_Problem_: The listing that follows should be copied in full and exactly, with no pictures.

_Data_:
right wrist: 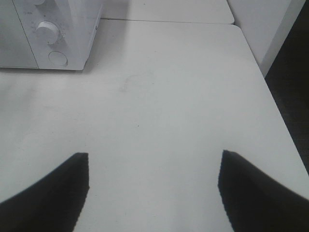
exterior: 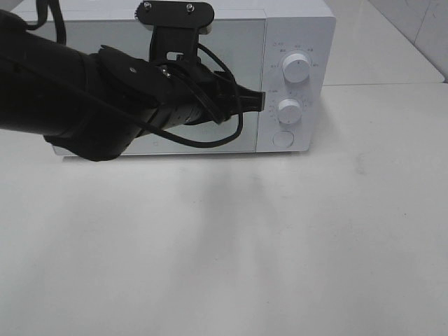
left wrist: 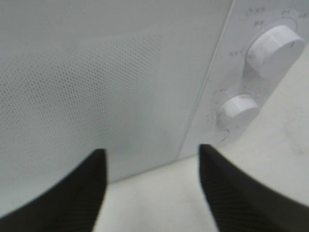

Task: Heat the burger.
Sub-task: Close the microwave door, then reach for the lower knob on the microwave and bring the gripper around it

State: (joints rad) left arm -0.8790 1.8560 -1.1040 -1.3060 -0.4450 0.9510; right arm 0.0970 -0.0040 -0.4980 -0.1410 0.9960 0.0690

_Answer below_:
right wrist: 
exterior: 
left wrist: 

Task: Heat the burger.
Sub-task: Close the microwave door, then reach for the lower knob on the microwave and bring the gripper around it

State: (joints rad) left arm -0.8790 1.8560 -1.1040 -1.3060 -0.4450 0.9510; right arm 0.0970 -0.0040 -0.4980 -0.1410 0.9960 0.0690

No additional output is expected for this exercise.